* **WORK INSTRUCTIONS**:
For every line in the entries that contains "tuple", show the whole line.

Items from a dataset
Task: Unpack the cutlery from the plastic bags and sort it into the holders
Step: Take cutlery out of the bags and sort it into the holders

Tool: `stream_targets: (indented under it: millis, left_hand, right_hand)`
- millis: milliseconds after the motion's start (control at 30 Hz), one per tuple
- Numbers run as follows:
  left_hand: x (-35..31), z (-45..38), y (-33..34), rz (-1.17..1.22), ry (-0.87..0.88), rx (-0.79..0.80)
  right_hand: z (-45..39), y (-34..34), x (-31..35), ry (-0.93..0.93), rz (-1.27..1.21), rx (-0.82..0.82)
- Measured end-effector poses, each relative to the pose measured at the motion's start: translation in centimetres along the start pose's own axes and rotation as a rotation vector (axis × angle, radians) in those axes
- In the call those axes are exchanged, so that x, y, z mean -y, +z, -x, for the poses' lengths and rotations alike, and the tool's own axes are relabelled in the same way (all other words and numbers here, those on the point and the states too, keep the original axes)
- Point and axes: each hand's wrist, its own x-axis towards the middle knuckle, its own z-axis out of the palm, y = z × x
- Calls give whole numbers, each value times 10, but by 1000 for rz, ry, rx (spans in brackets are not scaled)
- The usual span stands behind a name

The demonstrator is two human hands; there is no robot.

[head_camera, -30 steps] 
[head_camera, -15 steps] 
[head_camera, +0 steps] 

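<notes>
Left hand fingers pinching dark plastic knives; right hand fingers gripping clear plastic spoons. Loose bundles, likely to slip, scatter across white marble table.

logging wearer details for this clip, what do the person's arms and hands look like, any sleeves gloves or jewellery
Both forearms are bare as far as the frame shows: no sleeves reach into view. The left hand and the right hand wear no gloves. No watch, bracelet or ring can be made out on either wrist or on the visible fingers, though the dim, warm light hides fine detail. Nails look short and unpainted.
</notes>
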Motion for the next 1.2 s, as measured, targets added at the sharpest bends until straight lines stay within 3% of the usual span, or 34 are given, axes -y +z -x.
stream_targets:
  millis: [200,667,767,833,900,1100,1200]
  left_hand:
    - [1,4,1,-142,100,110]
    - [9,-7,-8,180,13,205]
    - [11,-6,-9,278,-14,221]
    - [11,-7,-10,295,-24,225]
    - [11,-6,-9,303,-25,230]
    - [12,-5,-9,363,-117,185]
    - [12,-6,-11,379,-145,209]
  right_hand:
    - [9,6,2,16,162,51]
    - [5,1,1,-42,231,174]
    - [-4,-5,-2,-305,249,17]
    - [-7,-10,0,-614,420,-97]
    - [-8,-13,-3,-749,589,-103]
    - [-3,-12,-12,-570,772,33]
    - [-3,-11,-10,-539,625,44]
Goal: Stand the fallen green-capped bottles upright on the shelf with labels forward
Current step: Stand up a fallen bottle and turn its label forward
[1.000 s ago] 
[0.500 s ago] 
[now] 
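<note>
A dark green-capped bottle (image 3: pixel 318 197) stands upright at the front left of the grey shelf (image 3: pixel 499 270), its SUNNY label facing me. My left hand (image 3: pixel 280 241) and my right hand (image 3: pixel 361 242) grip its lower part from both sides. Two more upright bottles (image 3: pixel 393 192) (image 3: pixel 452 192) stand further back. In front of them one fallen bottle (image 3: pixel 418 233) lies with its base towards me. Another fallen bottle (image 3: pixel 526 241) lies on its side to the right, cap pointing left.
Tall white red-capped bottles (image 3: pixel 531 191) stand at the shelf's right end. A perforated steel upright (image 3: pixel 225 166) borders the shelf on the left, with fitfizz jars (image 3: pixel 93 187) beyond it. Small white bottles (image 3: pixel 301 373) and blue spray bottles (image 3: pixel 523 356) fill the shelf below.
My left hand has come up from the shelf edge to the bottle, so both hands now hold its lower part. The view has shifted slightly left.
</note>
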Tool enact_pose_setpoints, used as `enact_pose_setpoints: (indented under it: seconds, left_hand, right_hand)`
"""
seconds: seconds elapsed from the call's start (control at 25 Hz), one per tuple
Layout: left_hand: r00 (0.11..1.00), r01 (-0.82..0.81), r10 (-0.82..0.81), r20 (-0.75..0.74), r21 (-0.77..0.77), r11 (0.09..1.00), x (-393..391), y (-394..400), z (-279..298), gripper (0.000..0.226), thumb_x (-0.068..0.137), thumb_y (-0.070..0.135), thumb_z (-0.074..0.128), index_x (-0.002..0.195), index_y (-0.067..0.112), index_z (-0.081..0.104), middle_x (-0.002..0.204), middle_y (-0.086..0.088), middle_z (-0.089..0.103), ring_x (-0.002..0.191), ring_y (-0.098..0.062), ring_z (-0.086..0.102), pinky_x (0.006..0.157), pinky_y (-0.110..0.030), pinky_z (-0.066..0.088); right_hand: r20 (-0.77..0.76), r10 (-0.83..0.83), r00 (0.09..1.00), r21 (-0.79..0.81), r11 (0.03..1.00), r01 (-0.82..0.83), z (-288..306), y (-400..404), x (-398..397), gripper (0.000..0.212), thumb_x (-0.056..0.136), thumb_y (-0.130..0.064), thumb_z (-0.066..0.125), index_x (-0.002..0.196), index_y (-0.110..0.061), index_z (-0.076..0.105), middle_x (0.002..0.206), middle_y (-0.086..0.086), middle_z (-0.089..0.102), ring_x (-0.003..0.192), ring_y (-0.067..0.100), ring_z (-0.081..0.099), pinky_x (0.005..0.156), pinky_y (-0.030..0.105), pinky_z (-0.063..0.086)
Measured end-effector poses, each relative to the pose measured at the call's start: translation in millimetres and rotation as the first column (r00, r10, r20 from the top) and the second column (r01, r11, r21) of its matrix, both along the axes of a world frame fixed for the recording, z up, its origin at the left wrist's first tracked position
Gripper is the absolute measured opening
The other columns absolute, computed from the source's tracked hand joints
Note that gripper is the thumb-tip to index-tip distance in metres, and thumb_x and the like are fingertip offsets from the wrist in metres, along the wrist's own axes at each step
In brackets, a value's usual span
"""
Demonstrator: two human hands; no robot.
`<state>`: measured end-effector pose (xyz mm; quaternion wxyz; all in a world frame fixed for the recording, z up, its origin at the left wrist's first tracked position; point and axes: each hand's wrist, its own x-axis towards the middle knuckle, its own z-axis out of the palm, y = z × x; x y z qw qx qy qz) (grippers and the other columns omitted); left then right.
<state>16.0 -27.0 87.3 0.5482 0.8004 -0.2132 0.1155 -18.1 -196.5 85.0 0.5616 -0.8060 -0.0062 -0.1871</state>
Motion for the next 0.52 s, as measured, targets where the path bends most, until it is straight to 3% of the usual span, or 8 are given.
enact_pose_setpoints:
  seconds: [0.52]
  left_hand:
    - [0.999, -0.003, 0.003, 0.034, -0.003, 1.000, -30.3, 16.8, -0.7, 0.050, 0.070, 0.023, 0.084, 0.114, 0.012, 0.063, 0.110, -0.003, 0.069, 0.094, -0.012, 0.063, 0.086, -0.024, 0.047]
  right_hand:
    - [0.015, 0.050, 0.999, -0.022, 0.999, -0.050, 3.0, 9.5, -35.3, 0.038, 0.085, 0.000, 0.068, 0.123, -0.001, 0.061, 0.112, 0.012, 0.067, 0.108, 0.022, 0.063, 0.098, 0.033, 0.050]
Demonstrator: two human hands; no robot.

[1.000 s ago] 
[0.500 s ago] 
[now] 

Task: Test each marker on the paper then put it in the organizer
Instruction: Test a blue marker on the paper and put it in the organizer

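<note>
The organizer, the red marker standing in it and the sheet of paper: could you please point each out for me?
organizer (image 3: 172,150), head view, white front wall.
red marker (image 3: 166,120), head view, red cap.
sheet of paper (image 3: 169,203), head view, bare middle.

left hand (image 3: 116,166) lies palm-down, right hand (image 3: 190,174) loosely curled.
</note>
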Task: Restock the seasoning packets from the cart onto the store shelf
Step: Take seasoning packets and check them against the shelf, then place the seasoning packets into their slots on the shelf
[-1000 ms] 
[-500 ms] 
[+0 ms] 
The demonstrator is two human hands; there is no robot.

* **TASK SOLUTION**:
- millis: milliseconds after the motion's start (control at 30 Hz), one per tuple
seconds: seconds elapsed from the call's start (control at 25 Hz), one per tuple

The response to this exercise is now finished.